---- RAW DATA

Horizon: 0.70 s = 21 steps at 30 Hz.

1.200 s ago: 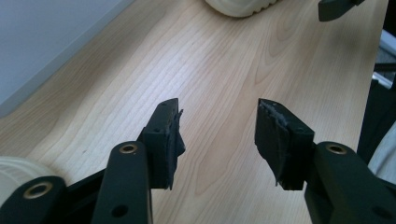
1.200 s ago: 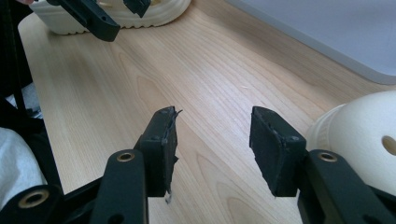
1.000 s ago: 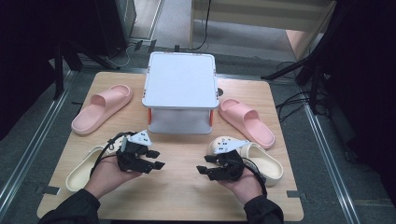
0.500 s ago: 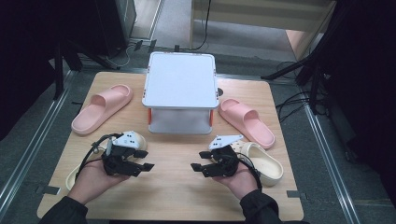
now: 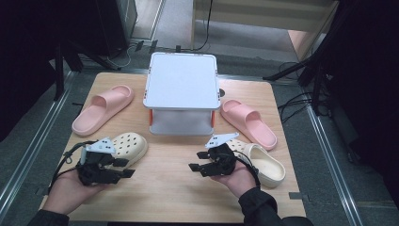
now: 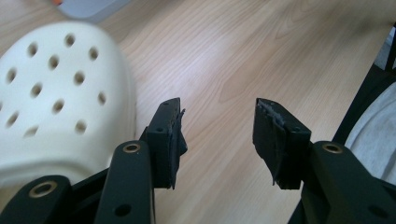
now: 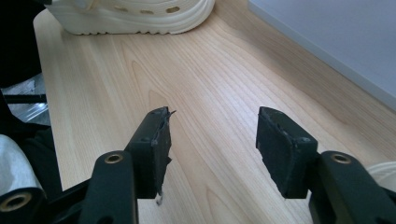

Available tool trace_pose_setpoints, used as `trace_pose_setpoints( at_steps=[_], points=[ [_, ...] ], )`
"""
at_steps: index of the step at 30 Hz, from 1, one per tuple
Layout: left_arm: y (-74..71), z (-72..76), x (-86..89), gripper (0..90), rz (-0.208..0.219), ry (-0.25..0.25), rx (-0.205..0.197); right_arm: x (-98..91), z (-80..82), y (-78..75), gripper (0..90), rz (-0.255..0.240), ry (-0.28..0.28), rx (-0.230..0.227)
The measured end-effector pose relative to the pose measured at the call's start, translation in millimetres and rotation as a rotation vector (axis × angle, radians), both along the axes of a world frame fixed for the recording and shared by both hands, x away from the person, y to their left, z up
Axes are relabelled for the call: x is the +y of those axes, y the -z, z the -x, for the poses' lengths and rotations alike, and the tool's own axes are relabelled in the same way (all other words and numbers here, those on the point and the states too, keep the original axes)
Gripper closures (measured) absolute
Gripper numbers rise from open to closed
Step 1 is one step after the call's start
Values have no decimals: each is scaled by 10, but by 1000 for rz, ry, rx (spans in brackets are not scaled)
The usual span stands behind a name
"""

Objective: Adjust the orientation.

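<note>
High view: my left gripper (image 5: 123,168), jaws apart and empty after easing inward, sits just beside the cream clog (image 5: 126,145) left of the white rack (image 5: 181,87). I should straddle its sidewall squarely before clamping.

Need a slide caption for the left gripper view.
Left gripper, jaws open over bare wooden table, beside a cream perforated clog.

The high view looks forward and down over the whole desk (image 5: 179,188). Each hand-held gripper's camera sits close above the wood, looking along its jaws; both share the cream clog (image 6: 56,102) beside the left hand-held gripper (image 5: 123,167)
</note>
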<state>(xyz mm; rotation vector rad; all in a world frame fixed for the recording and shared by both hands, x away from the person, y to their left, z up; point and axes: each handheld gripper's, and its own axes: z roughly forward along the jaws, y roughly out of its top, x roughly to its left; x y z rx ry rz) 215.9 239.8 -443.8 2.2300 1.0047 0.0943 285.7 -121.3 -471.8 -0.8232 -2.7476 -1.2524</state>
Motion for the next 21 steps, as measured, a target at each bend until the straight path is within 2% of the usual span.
trace_pose_setpoints(
  at_steps=[7,11,12,13,14,15,16,17,18,21],
  points=[
    [-15,139,235,523,-2,-66,-13,47,-1,11,455,9,-12,2],
    [-18,167,328,524,1,-97,-19,54,-9,13,455,11,-14,2],
    [-8,169,357,524,-5,-114,-22,55,-13,14,455,12,-14,2],
    [21,160,413,529,-31,-142,-21,56,-19,17,455,14,-15,3],
    [21,160,413,541,-31,-142,-21,56,-19,17,455,14,-15,3],
    [60,153,452,541,-36,-170,-30,57,-23,19,461,14,-18,2],
    [84,145,473,553,-31,-180,-27,56,-23,20,466,15,-19,6],
    [155,112,512,561,-21,-203,-3,58,-22,21,470,15,-19,9],
    [155,112,512,578,-21,-203,-3,58,-22,21,470,15,-19,9],
    [288,21,514,585,-10,-205,36,66,-21,27,474,17,-19,14]
  ],
)
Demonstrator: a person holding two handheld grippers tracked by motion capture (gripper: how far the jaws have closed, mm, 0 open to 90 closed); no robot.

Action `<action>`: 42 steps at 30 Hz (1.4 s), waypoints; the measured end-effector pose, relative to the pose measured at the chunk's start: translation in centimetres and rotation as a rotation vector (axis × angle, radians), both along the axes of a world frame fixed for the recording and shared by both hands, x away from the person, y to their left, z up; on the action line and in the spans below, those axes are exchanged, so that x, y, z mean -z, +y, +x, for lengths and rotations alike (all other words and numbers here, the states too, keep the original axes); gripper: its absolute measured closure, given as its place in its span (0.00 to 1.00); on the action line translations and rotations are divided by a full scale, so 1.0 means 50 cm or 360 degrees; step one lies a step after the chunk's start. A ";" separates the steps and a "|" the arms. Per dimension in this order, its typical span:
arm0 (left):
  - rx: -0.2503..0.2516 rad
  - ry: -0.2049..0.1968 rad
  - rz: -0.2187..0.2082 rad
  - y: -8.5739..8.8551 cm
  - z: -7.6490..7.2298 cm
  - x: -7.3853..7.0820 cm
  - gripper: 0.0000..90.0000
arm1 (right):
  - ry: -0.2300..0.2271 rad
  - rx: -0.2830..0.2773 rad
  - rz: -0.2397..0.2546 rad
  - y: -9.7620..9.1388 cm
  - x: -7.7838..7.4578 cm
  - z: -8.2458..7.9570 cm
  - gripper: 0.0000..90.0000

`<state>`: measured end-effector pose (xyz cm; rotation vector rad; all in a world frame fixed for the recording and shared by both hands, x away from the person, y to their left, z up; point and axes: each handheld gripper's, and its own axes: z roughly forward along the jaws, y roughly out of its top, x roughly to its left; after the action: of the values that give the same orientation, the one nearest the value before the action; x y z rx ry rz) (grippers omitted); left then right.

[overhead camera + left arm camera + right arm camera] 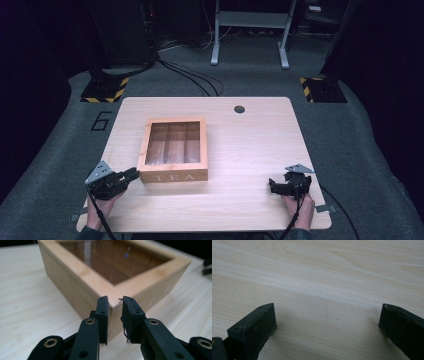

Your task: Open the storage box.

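A wooden tea box [173, 150] with a glass-paned lid sits on the light wooden table [240, 150], left of the table's middle and with its lettered front toward the person. Through the pane the high view shows three long compartments, but glare and the dim interior leave their contents impossible to make out. In the left gripper view the box [82, 275] appears corner-on; its far edges are cut off by the top of the picture, and reflections streak the glass.

The left gripper [131, 175] lies at the box's near left corner, held by the left hand [97, 210], whose forearm is cut off at the bottom of the high view. In its own view the left gripper [115, 302] has its jaws drawn close together with a narrow gap between them, and the corner of the box stands right behind that gap. Whether the tips touch the wood cannot be told; they do not clamp anything.

Well to the right of the box, near the table's front right edge, the right gripper [275, 186] rests low over bare wood, held by the right hand [300, 207]. In its own view the right gripper [327, 317] has its jaws spread wide, both cut off by the picture's edges, with nothing but table grain between them.

A dark round hole [239, 109] marks the table behind the box, to its right.
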<state>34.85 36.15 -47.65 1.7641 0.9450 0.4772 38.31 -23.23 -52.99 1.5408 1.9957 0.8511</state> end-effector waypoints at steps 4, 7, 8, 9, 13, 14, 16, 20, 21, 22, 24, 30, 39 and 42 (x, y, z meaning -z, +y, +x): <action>0.0015 0.0017 0.0091 -0.006 0.006 -0.005 0.78 | 0.0001 -0.0005 -0.0006 -0.001 0.000 0.000 0.01; 0.0022 0.0081 0.0113 -0.001 0.006 0.007 0.73 | 0.0001 -0.0009 -0.0009 -0.001 0.000 0.000 0.01; 0.0026 0.0105 0.0110 -0.003 0.007 0.014 0.72 | 0.0001 -0.0010 -0.0009 -0.002 0.000 0.000 0.01; 0.0034 0.0133 0.0124 -0.004 0.007 0.019 0.69 | 0.0001 -0.0010 -0.0009 -0.001 0.000 0.000 0.01; 0.0042 0.0178 0.0129 -0.010 0.017 0.031 0.66 | 0.0001 -0.0009 -0.0009 -0.001 0.000 0.000 0.01; 0.0040 0.0168 0.0134 -0.010 0.020 0.031 0.66 | 0.0000 -0.0009 -0.0010 -0.001 0.000 0.000 0.01; 0.0024 0.0164 0.0122 -0.011 0.022 0.029 0.66 | -0.0002 -0.0004 -0.0006 -0.001 0.000 0.000 0.01; 0.0024 0.0173 0.0149 -0.012 0.020 0.023 0.68 | -0.0002 -0.0003 -0.0005 -0.001 0.000 0.000 0.01; 0.0025 0.0174 0.0149 -0.011 0.020 0.023 0.69 | -0.0002 -0.0004 -0.0006 -0.001 0.000 0.000 0.01; 0.0030 0.0174 0.0153 -0.010 0.021 0.022 0.70 | -0.0002 -0.0003 -0.0006 -0.001 0.000 0.000 0.01; 0.0039 0.0177 0.0164 -0.007 0.020 0.021 0.73 | -0.0002 -0.0003 -0.0006 -0.001 0.000 0.000 0.01; 0.0034 0.0158 0.0176 -0.008 0.017 0.020 0.75 | -0.0003 -0.0002 -0.0007 -0.001 0.000 0.000 0.01; 0.0023 0.0110 0.0139 -0.018 0.026 0.014 0.78 | -0.0003 -0.0003 -0.0006 -0.001 0.000 0.000 0.01; 0.0019 0.0105 0.0134 -0.019 0.030 0.014 0.78 | -0.0003 -0.0003 -0.0006 -0.001 0.000 0.000 0.01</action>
<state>36.34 35.23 -48.33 1.8704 0.9723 0.4597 38.29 -23.27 -52.99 1.5358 1.9964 0.8487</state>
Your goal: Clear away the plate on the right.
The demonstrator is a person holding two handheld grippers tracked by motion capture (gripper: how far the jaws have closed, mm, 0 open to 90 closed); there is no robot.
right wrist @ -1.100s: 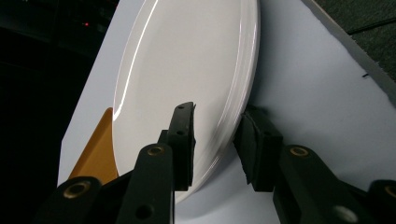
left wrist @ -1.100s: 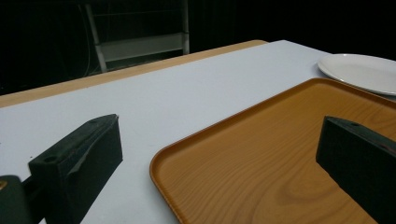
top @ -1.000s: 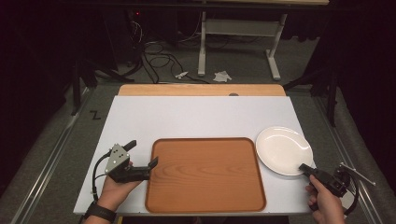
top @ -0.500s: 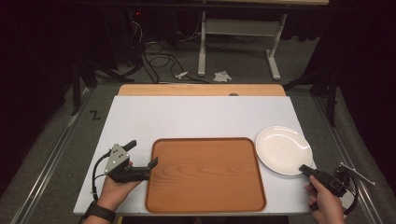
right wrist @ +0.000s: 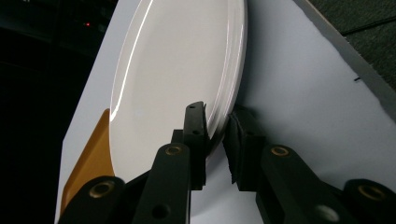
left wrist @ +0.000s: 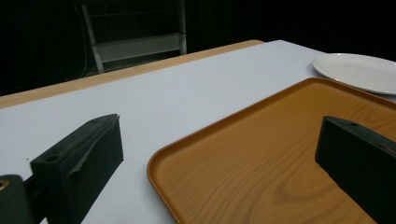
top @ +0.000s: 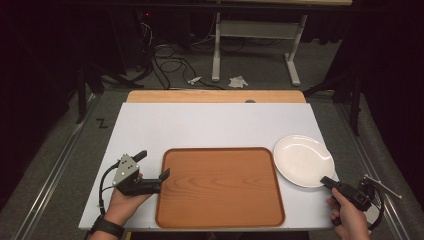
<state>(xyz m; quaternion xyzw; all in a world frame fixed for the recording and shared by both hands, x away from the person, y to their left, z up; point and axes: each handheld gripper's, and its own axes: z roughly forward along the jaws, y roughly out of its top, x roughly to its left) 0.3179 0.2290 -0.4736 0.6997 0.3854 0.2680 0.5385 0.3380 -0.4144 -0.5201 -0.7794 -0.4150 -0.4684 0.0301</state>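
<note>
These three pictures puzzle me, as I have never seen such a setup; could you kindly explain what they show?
A person sits at a white table and holds a hand-worked pair of tongs in each hand. The wide picture comes from a fixed camera above; the other two come from small cameras riding on each pair of tongs, looking along their black jaws. On the table lie a wooden tray and, to its right, a white plate. The left tongs stand open, astride the tray's near left corner without gripping it. The right tongs have just been closing, and their jaws now pinch the plate's rim, one above and one beneath.
</note>
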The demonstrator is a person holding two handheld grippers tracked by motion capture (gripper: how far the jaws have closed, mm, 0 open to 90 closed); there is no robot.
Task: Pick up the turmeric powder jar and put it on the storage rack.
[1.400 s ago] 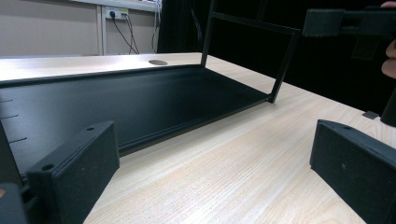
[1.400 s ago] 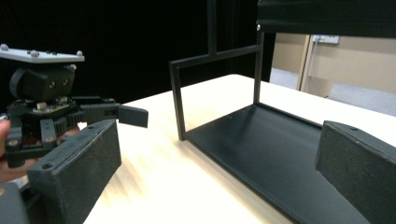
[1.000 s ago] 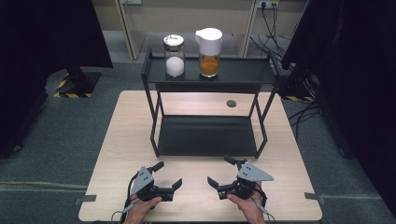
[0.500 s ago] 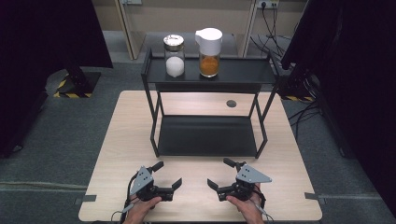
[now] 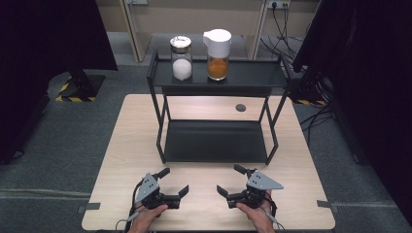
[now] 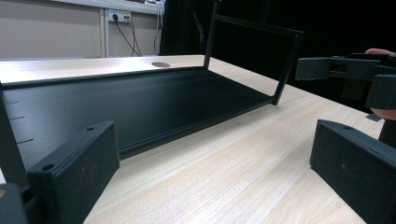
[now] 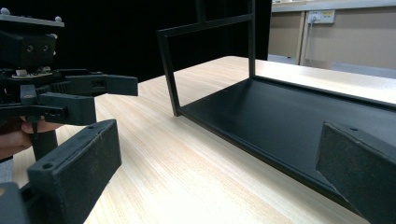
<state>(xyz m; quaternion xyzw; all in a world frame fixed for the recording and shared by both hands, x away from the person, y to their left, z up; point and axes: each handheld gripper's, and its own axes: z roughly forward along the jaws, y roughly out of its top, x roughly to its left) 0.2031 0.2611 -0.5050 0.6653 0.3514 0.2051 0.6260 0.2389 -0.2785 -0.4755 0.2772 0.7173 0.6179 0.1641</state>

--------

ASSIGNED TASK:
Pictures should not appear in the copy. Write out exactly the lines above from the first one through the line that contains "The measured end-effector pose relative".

RESULT FOR THIS TASK:
Horizon: 0.70 s = 21 steps at 30 Hz.

1.200 s ago: 
1.200 s ago: 
1.000 s ago: 
0.500 s ago: 
now: 
now: 
now: 

Available tool trace_pose_setpoints, used as `trace_pose_setpoints( at_steps=[_], points=[ [_, ...] ], )`
"""
at_steps: index of the step at 30 Hz, from 1, one per tuple
Layout: left_arm: y (-74..71), z (-72..76), x (-86..89), gripper (0..90), rz (-0.208..0.219), ry (-0.25..0.25), rx (-0.205..0.197); right_arm: x (-98..91), z (-80..82), y (-78..75), gripper (0..90), rz (-0.255..0.240), ry (-0.28..0.28), rx (-0.230..0.227)
The measured end-effector pose relative to the pose measured at the call's start, translation in millimetres and rotation as a rotation vector (axis × angle, radians), both along the axes of a world frame fixed for the recording and shared by both hands, x away from the person, y to their left, z up

This brings the exercise to completion.